As Alegrias da Terceira Idade- Jugurta de Carvalho Lisboa

     
    A complexidade do comportamento do ser humano está fora do alcance do nosso entendimento. Dentro desse contexto, não existe nenhum manual ou código para ditar a maneira exata de como cada um deve comportar-se ao longo da vida. A partir do momento em que nascemos, as diferenças já se tornam evidentes.

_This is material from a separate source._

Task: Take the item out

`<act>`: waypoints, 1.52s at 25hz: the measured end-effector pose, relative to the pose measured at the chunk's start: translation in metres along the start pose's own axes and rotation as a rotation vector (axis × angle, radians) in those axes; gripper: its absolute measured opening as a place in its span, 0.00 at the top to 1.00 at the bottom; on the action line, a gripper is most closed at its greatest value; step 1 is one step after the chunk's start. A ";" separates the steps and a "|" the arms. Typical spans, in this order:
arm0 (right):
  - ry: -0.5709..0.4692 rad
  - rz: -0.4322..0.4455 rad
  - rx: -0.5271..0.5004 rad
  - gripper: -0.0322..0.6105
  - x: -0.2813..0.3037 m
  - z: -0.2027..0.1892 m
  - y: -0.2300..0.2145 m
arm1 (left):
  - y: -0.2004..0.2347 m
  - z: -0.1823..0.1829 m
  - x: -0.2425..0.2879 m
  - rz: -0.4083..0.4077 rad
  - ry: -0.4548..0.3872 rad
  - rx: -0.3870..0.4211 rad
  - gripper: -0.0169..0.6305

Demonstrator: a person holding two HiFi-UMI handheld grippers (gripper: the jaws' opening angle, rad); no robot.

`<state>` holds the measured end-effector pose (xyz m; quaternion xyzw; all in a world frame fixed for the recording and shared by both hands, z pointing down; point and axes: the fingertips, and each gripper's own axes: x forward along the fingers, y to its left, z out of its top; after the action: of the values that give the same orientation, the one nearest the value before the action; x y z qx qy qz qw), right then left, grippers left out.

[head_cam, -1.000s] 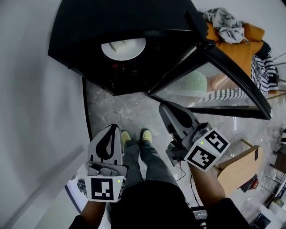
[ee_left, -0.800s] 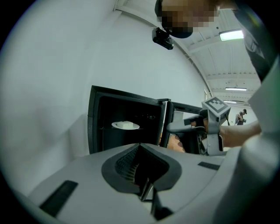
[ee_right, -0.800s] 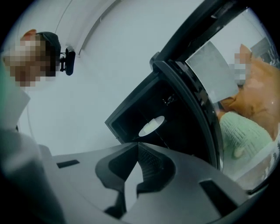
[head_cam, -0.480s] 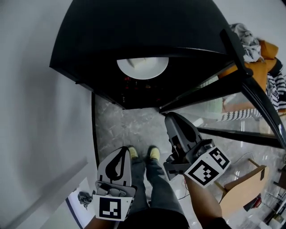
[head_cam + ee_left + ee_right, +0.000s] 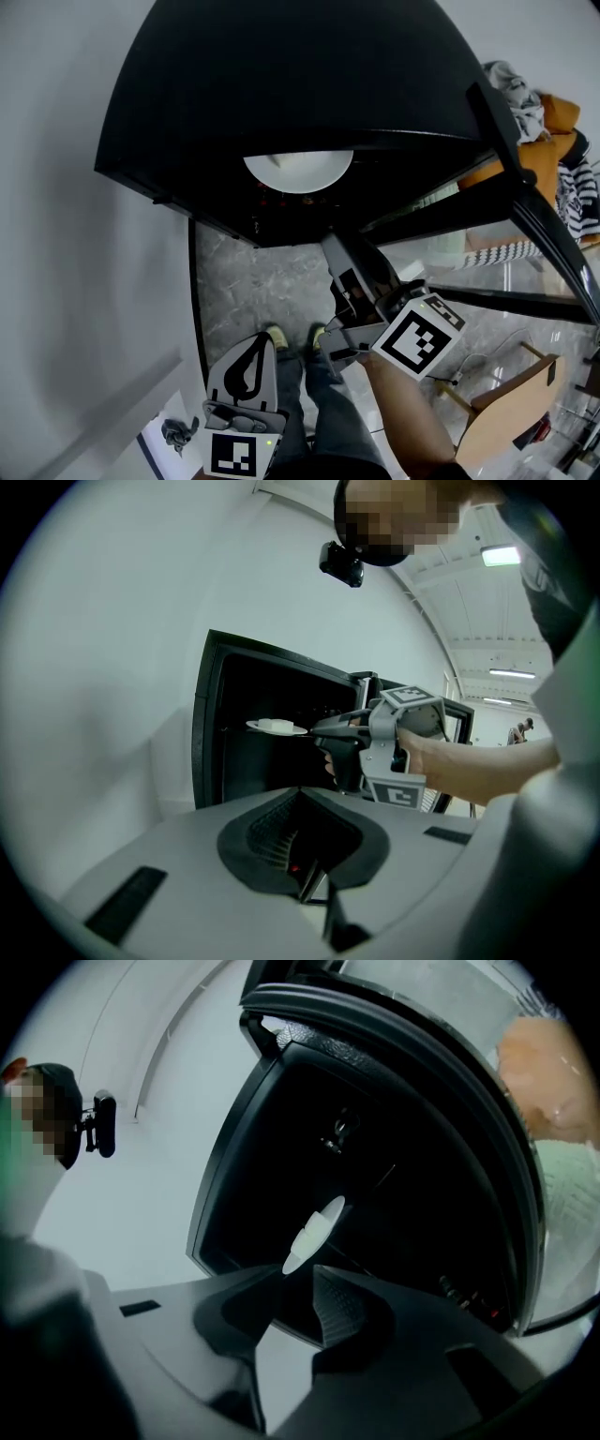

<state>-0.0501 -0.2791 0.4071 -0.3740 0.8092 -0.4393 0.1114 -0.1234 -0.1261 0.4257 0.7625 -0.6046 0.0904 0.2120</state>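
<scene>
A white plate (image 5: 298, 167) carrying a pale block sits inside the open black oven (image 5: 281, 75). The left gripper view shows that plate (image 5: 277, 727) from the side. My right gripper (image 5: 336, 246) reaches into the oven mouth just below the plate, and its jaws have just been opening. They stand apart, with the plate's rim (image 5: 314, 1232) right ahead of the tips and nothing pressed between them. From the left gripper view, the right gripper (image 5: 314, 731) points at the plate's near edge. My left gripper (image 5: 261, 339) hangs low by my legs, shut and empty.
The oven's glass door (image 5: 525, 216) swings out to the right, close beside my right arm. A pile of clothes (image 5: 544, 112) lies beyond it. A cardboard box (image 5: 506, 394) stands on the marble floor at the right. A white wall (image 5: 75, 234) runs along the left.
My right gripper has moved up and left into the oven opening, rolled, and its jaws have parted. The left gripper has sunk lower in the head view.
</scene>
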 end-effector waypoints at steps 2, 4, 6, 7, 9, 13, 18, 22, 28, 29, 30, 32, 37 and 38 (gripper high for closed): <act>-0.007 0.007 0.028 0.79 0.010 0.003 -0.001 | 0.003 -0.001 0.003 0.001 0.002 0.001 0.96; -0.006 0.007 0.047 0.76 0.017 0.004 -0.002 | 0.005 -0.002 0.005 0.001 0.007 -0.001 0.96; -0.001 0.004 0.080 0.74 0.024 0.003 -0.006 | 0.008 -0.003 0.007 -0.001 0.014 0.000 0.96; 0.001 0.010 0.101 0.73 0.029 0.002 -0.007 | 0.009 -0.004 0.008 -0.002 0.015 0.001 0.96; -0.001 0.018 0.144 0.69 0.038 0.003 -0.009 | 0.010 -0.003 0.013 0.000 0.015 -0.004 0.96; -0.010 0.031 0.226 0.67 0.051 0.004 -0.012 | 0.014 -0.003 0.021 0.003 0.024 -0.022 0.96; -0.014 0.042 0.275 0.67 0.063 0.008 -0.012 | 0.019 -0.001 0.028 0.003 0.022 -0.023 0.96; -0.019 0.042 0.304 0.67 0.071 0.011 -0.015 | 0.022 -0.003 0.030 0.007 0.033 -0.037 0.96; -0.032 0.016 0.368 0.68 0.080 0.012 -0.021 | 0.027 -0.005 0.028 0.009 0.036 -0.035 0.96; -0.035 0.015 0.382 0.68 0.081 0.012 -0.022 | 0.027 -0.005 0.027 0.009 0.038 -0.036 0.96; -0.037 0.012 0.396 0.68 0.082 0.012 -0.023 | 0.027 -0.006 0.027 0.009 0.039 -0.037 0.96; -0.041 0.003 0.422 0.68 0.083 0.012 -0.025 | 0.028 -0.006 0.027 0.007 0.037 -0.036 0.96; -0.052 -0.011 0.453 0.78 0.084 0.014 -0.026 | 0.028 -0.005 0.025 0.008 0.036 -0.036 0.96; -0.053 -0.010 0.453 0.79 0.083 0.014 -0.025 | 0.028 -0.006 0.024 0.009 0.037 -0.037 0.96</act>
<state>-0.0881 -0.3551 0.4312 -0.3550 0.6847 -0.6003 0.2116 -0.1432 -0.1497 0.4463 0.7540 -0.6055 0.0945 0.2367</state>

Poderíamos debitar essas desigualdades à carga genética que cada um já traz consigo.
    A maneira de ser e agir é compatível com o momento de vida, dentro das várias fases, como sejam: criança, adolescência, juventude, fase adulta e velhice. A validade desta afirmativa está condicionada aos limites impostos pelas condições físicas e mentais de cada indivíduo.
    Isto posto, quero focalizar a última fase, que os mais otimistas chamam de “a melhor idade”. É nesta, que dentro das minhas oitenta primaveras e de meu olhar otimista, pretendo inserir-me.
    Isento da pretensão de submeter o leitor a conceitos de autoajuda e, muito menos, de aviar receitas para a cura de tédio, melancolia, depressão e outros males que perseguem os anciãos, quero desnudar alguns segredos, capazes de evitar que eles sintam na condição de “pior idade”.
    Na vida, tudo é efêmero, inclusive a própria vida. Pertinente a esta afirmação, a sabedoria popular criou o adágio, que diz “não há bem que sempre dure e nem mal que nunca acabe”.Faço deste princípio a pedra angular que sustenta o meu equilíbrio diante dos desafios diários.
    Meu lema é sorrir. Sorrio para o renascer de cada dia; para o entardecer; para o pôr-do-sol; para o silêncio da madrugada, enfim, sorrio para a vida. Jamais sorrirei para a desgraça alheia, mas chego a violar os limites do bom senso e sorrir para a própria desgraça. Sado masoquista? Jamais. Este é um sorriso sarcástico para mostrar que sou superior à desgraça. Penso que sou capaz de receber a visita da Indesejada das Gentes, com o maior sorriso.
    Há dias, fui até a Unimed para encerrar uma das vias sacras que faço periodicamente. Retirei minha senha e sentei-me para aguardar o atendimento. A sala estava repleta. Na maioria, velhos. A seriedade e a denotada preocupação era o que se via em cada face, em cada olhar.
    Chegada a minha vez, levantei-me e após apoiar-me com a mão sobre o encosto da cadeira para garantir o equilíbrio, caminhei até o guichê, onde correspondi ao sorriso simpático da atendente. Entreguei-lhe a guia com uma vasta lista de exames solicitados pelo meu cardiologista, para a devida aprovação. Concluídos os procedimentos, eu a fitei nos olhos e com o meu sorriso meio irreverente, disse-lhe que naquele momento eu estava sentindo o sabor da glória de ter cumprido um dos roteiros de atividades que mais me fascinam e me fazem feliz.
    Percebendo que ela não tinha entendido bem o porquê da minha confissão, fui logo esclarecendo: Com a devida antecedência, estabeleci a logística e saí de casa bem cedo. Fui a dois médicos, em seguida a várias farmácias para que encontrasse a vasta lista de medicamentos, fui ao fisioterapeuta para as massagens que aliviam minhas dores devido ao meu bico de papagaio, passei na ótica para apanhar os novos óculos que terei que usar após minha cirurgia de catarata nos dois olhos e, finalmente, aqui diante desta simpática atendente.
    Quer felicidade maior que esta? Cumprir um roteiro como este em um só dia, para um octogenário é a própria glória!